- Task prompt -
From the first line to the last, print the records exactly, leaving out the pictures.

- Task data -
+++++

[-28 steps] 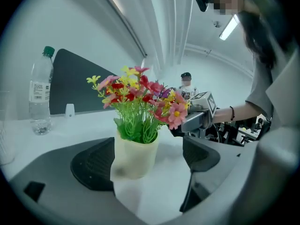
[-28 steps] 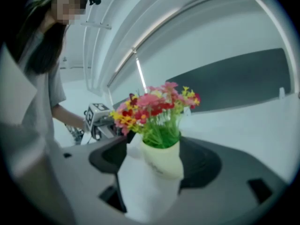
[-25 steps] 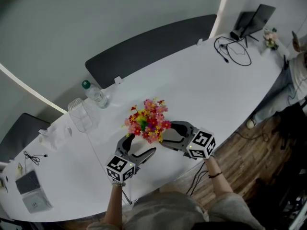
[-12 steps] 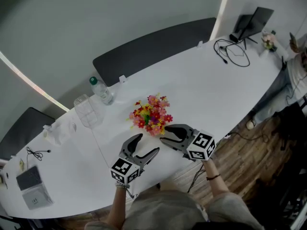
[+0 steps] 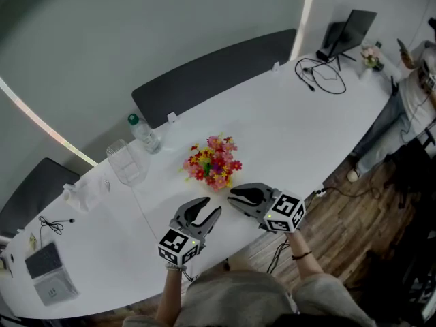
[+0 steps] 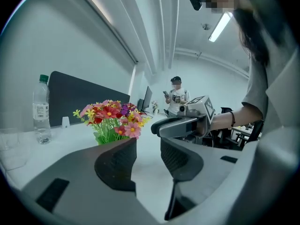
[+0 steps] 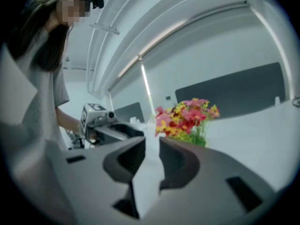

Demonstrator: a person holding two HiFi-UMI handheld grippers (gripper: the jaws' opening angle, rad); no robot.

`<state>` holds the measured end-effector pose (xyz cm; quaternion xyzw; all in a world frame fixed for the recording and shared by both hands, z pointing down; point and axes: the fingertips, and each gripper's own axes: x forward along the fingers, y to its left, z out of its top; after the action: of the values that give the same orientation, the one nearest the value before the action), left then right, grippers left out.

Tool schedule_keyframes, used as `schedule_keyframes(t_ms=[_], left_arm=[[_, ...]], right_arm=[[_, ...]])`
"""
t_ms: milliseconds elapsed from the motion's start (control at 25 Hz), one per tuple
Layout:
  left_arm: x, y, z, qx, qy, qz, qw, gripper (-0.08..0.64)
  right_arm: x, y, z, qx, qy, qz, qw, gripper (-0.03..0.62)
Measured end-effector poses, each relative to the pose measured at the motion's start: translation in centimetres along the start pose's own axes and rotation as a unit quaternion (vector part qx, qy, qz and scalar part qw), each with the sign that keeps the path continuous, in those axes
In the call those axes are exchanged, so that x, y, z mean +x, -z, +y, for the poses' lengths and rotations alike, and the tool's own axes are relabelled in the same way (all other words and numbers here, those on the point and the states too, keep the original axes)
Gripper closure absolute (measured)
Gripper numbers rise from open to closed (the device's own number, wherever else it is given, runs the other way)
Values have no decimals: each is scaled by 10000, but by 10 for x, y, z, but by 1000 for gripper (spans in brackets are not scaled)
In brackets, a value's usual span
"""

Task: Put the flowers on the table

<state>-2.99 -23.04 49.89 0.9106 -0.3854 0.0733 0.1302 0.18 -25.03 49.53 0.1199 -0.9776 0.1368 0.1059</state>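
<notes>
Flowers [image 5: 212,162] stand upright on white table [image 5: 293,121], near front edge, touched by neither gripper. Left gripper [image 5: 210,208] near bunch, fingers closing, gap between them, nothing in it. Right gripper [image 5: 233,196] alongside, near flowers, fingers closing, slim gap, empty. Water bottle [image 5: 143,133] well apart, far-left of flowers.

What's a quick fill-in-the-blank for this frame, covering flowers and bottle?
1. The flowers stand on the white ___.
2. The bottle has a ___ cap.
3. In the head view, the bottle is to the ___ of the flowers.
Missing words: table; green; left.
</notes>
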Motion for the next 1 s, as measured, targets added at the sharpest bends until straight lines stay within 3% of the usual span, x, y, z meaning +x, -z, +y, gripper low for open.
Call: schedule_keyframes(t_ms=[280, 1000], left_arm=[[-3, -7, -8, 143, 2, -6, 9999, 476], [-3, -13, -22, 320, 190, -62, 9993, 528]], right_arm=[[-6, -2, 7, -108, 116, -78, 9998, 534], [-21, -13, 14, -185, 367, -416, 9983, 568]])
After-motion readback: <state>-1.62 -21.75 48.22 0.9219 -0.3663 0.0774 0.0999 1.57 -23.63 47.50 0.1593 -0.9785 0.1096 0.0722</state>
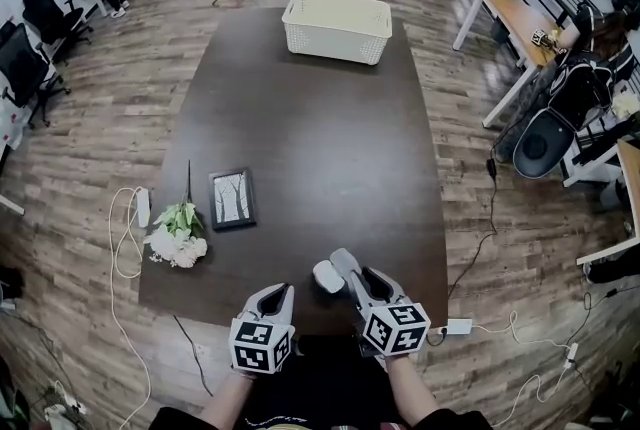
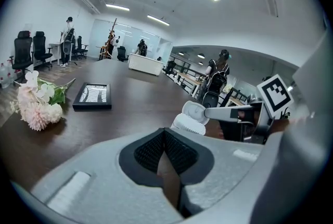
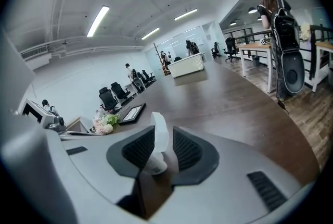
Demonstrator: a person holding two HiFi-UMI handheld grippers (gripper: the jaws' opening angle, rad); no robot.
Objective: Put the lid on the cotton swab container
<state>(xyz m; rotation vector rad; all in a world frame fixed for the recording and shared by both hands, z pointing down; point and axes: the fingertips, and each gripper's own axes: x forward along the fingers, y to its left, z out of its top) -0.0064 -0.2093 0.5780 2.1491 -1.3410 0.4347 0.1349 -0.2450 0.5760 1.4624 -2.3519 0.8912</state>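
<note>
The white cotton swab container point(image 1: 326, 277) stands near the front edge of the dark table point(image 1: 320, 138). Its ribbed side point(image 2: 188, 124) shows in the left gripper view. The white lid point(image 3: 160, 132) stands on edge over the container point(image 3: 155, 166), tilted up in the left gripper view point(image 2: 193, 110). My right gripper point(image 1: 350, 270) has the lid between its jaws point(image 3: 162, 140): the lid lies against the left pad and a thin gap shows at the right pad. My left gripper point(image 1: 277, 293) rests a little to the left of the container, shut and empty point(image 2: 165, 152).
A framed picture point(image 1: 232, 197) and a bunch of pale flowers point(image 1: 178, 236) lie at the table's left. A cream basket point(image 1: 337, 25) stands at the far end. Cables and a white adapter point(image 1: 458, 326) lie on the floor; office chairs and desks ring the room.
</note>
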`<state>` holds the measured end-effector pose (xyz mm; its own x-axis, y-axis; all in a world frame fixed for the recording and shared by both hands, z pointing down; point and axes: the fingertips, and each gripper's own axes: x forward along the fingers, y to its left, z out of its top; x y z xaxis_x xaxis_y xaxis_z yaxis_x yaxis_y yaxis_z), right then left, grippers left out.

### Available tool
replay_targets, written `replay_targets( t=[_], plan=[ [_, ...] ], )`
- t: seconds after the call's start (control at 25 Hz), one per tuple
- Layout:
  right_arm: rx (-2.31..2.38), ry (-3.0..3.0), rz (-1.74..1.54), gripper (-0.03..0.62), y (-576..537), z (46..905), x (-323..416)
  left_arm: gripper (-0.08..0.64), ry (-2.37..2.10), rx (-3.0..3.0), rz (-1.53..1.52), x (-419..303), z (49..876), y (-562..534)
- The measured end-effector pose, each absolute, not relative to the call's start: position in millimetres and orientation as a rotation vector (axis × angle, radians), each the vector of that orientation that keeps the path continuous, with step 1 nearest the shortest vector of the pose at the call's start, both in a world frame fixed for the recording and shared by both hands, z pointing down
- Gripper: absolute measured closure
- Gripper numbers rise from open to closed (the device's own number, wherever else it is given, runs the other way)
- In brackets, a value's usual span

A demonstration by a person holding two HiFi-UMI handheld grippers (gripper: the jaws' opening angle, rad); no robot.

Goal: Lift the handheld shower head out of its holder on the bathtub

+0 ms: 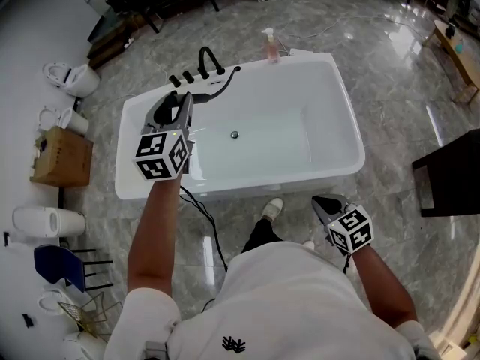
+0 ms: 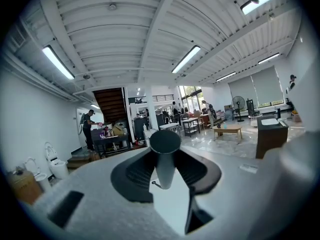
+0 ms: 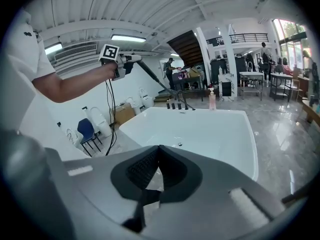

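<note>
The left gripper point(image 2: 165, 156) is gripping the shower head point(image 2: 164, 160) by its grey handle. The jaws are standing part closed, with the pads pressing on either side of the tube, whose dark round end is pointing toward the camera. The person is holding this gripper above the rim at the left end of the tub point(image 1: 352, 137) and keeping it roughly level. That is likely so the handle comes clear of the holder without catching on the black faucet point(image 1: 209, 57) and knobs point(image 1: 187, 76) beside it.

In the right gripper view a thin dark line is running from the raised gripper down to those fittings. I am reading it as the hose or the wand itself, and so I am judging the shower head to be out of its holder, or very nearly.

The right gripper point(image 1: 321, 203) is hanging low at the person's side, outside the tub. Its jaws are closed tip to tip with nothing between them. It is probably just keeping out of the way, since one grip is enough for this lift.

The holder itself is not showing plainly anywhere. In the head view the left gripper's body is covering part of that corner, and in the right gripper view the fittings are too small to tell apart. The left gripper view is showing only the handle, so the spray end is not in sight there. A cable point(image 1: 206, 216) is trailing from the left gripper across the floor, and the person's body is cutting off its far end. A pink bottle point(image 1: 268, 45) is standing on the far rim, too small to read.
</note>
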<state>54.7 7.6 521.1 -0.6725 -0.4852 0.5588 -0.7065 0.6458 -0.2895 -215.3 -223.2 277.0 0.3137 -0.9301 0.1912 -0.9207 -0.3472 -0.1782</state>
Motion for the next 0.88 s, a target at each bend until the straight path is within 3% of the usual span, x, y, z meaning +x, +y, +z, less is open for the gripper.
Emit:
replay_targets(
  t=[0.88],
  plan=[
    [0.831, -2.456, 0.636, 0.578, 10, 516, 43, 0.42, 1.721, -2.464, -0.323, -212, 217, -125]
  ],
)
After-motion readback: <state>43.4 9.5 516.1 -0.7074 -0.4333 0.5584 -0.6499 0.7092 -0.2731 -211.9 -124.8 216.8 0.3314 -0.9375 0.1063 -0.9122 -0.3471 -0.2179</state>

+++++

- Completed task -
[-28 steps] 
[-28 steps] 
[-25 steps] 
[-12 steps] 
[+0 steps] 
[+0 steps] 
[+0 steps] 

Demonstrator: a person holding two HiFi-UMI handheld grippers (gripper: the jaws' opening angle, rad); no robot.

`<state>` holds the measured end-effector pose (xyz cm; quaternion xyzw; all in a world frame fixed for the recording and shared by both hands, z pointing down; point and axes: the fingertips, and each gripper's own axes: x forward along the fingers, y to its left, z out of its top; after the action: of the values that give the same orientation, the one nearest the value before the action), left then right, grippers left out.

Tool schedule_keyframes, used as `schedule_keyframes(t_ms=[_], left_arm=[[_, ...]], right_arm=[[_, ...]])`
"""
t_ms: milliseconds elapsed from the motion's start (control at 25 Hz), one per tuple
Layout:
  left_arm: x, y, z, qx, qy, qz, qw, gripper (-0.08..0.64)
  right_arm: x, y, z, qx, qy, qz, qw, gripper (-0.03..0.62)
Measured end-effector poses, each relative to the pose measured at the motion's start: translation in centimetres along the start pose's own axes and rotation as a unit quaternion (vector part qx, qy, qz and scalar part qw), each with the sign that keeps the path continuous, in those axes
In the call those axes are exchanged, so that x, y, z mean +x, -z, +y, for the poses' lengths and rotations alike, and the tool's own axes are relabelled in the same way (all other words and numbers here, those on the point and the states too, keep the original axes)
Gripper closure absolute (measured)
Gripper numbers rise from open to closed (the device's own number, wherever else it is given, runs the other way)
Values have no decimals: each is scaled by 10000, but by 10 for x, y, z, but by 1000 for gripper (spans in brackets are not scaled)
In brackets, a value's usual span
"""

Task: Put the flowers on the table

<state>-2.99 -23.04 49.89 0.9106 -0.3854 0.0733 0.1302 0.18 -25.03 49.53 0.1199 -0.9776 0.1368 0.1059</state>
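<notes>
Flowers [image 5: 212,162] stand upright on white table [image 5: 293,121], near front edge, touched by neither gripper. Left gripper [image 5: 210,208] near bunch, fingers closing, gap between them, nothing in it. Right gripper [image 5: 233,196] alongside, near flowers, fingers closing, slim gap, empty. Water bottle [image 5: 143,133] well apart, far-left of flowers.

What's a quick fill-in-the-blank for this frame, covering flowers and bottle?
1. The flowers stand on the white ___.
2. The bottle has a ___ cap.
3. In the head view, the bottle is to the ___ of the flowers.
Missing words: table; green; left.
</notes>
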Motion for the next 1 s, as measured, targets added at the sharpest bends until straight lines stay within 3% of the usual span, x, y, z meaning +x, -z, +y, gripper low for open.
Call: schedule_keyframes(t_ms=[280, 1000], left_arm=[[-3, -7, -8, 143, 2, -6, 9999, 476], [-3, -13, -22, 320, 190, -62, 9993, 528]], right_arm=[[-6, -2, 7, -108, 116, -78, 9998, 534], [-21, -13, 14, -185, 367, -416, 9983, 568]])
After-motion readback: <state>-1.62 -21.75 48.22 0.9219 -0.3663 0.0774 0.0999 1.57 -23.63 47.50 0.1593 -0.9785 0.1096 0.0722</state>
Demonstrator: a person holding two HiFi-UMI handheld grippers (gripper: the jaws' opening angle, rad); no robot.
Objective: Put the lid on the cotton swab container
<state>(xyz m; rotation vector rad; all in a world frame fixed for the recording and shared by both hands, z pointing down; point and axes: the fingertips, and each gripper's own axes: x forward along the fingers, y to its left, z out of its top) -0.0064 -0.2093 0.5780 2.1491 -1.3410 0.4347 0.1349 -0.2450 0.5760 1.4624 -2.3519 0.8912</state>
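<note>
The white cotton swab container point(image 1: 326, 277) stands near the front edge of the dark table point(image 1: 320, 138). Its ribbed side point(image 2: 188, 124) shows in the left gripper view. The white lid point(image 3: 160, 132) stands on edge over the container point(image 3: 155, 166), tilted up in the left gripper view point(image 2: 193, 110). My right gripper point(image 1: 350, 270) has the lid between its jaws point(image 3: 162, 140): the lid lies against the left pad and a thin gap shows at the right pad. My left gripper point(image 1: 277, 293) rests a little to the left of the container, shut and empty point(image 2: 165, 152).
A framed picture point(image 1: 232, 197) and a bunch of pale flowers point(image 1: 178, 236) lie at the table's left. A cream basket point(image 1: 337, 25) stands at the far end. Cables and a white adapter point(image 1: 458, 326) lie on the floor; office chairs and desks ring the room.
</note>
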`<state>` holds the measured end-effector pose (xyz mm; its own x-axis, y-axis; all in a world frame fixed for the recording and shared by both hands, z pointing down; point and axes: the fingertips, and each gripper's own axes: x forward along the fingers, y to its left, z out of its top; x y z xaxis_x xaxis_y xaxis_z yaxis_x yaxis_y yaxis_z), right then left, grippers left out.

### Available tool
replay_targets, written `replay_targets( t=[_], plan=[ [_, ...] ], )`
- t: seconds after the call's start (control at 25 Hz), one per tuple
- Layout:
  right_arm: rx (-2.31..2.38), ry (-3.0..3.0), rz (-1.74..1.54), gripper (-0.03..0.62), y (-576..537), z (46..905), x (-323..416)
  left_arm: gripper (-0.08..0.64), ry (-2.37..2.10), rx (-3.0..3.0), rz (-1.53..1.52), x (-419..303), z (49..876), y (-562..534)
- The measured end-effector pose, each absolute, not relative to the call's start: position in millimetres and orientation as a rotation vector (axis × angle, radians), each the vector of that orientation that keeps the path continuous, with step 1 nearest the shortest vector of the pose at the call's start, both in a world frame fixed for the recording and shared by both hands, z pointing down
- Gripper: absolute measured closure
- Gripper numbers rise from open to closed (the device's own number, wherever else it is given, runs the other way)
- In brackets, a value's usual span

A demonstration by a person holding two HiFi-UMI handheld grippers (gripper: the jaws' opening angle, rad); no robot.

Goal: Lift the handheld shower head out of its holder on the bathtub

+0 ms: 
+0 ms: 
+0 ms: 

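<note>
The left gripper point(image 2: 165, 156) is gripping the shower head point(image 2: 164, 160) by its grey handle. The jaws are standing part closed, with the pads pressing on either side of the tube, whose dark round end is pointing toward the camera. The person is holding this gripper above the rim at the left end of the tub point(image 1: 352, 137) and keeping it roughly level. That is likely so the handle comes clear of the holder without catching on the black faucet point(image 1: 209, 57) and knobs point(image 1: 187, 76) beside it.

In the right gripper view a thin dark line is running from the raised gripper down to those fittings. I am reading it as the hose or the wand itself, and so I am judging the shower head to be out of its holder, or very nearly.

The right gripper point(image 1: 321, 203) is hanging low at the person's side, outside the tub. Its jaws are closed tip to tip with nothing between them. It is probably just keeping out of the way, since one grip is enough for this lift.

The holder itself is not showing plainly anywhere. In the head view the left gripper's body is covering part of that corner, and in the right gripper view the fittings are too small to tell apart. The left gripper view is showing only the handle, so the spray end is not in sight there. A cable point(image 1: 206, 216) is trailing from the left gripper across the floor, and the person's body is cutting off its far end. A pink bottle point(image 1: 268, 45) is standing on the far rim, too small to read.
</note>
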<state>54.7 7.6 521.1 -0.6725 -0.4852 0.5588 -0.7065 0.6458 -0.2895 -215.3 -223.2 277.0 0.3137 -0.9301 0.1912 -0.9207 -0.3472 -0.1782</state>
Motion for the next 0.88 s, a target at each bend until the straight path is within 3% of the usual span, x, y, z meaning +x, +y, +z, less is open for the gripper.
Emit:
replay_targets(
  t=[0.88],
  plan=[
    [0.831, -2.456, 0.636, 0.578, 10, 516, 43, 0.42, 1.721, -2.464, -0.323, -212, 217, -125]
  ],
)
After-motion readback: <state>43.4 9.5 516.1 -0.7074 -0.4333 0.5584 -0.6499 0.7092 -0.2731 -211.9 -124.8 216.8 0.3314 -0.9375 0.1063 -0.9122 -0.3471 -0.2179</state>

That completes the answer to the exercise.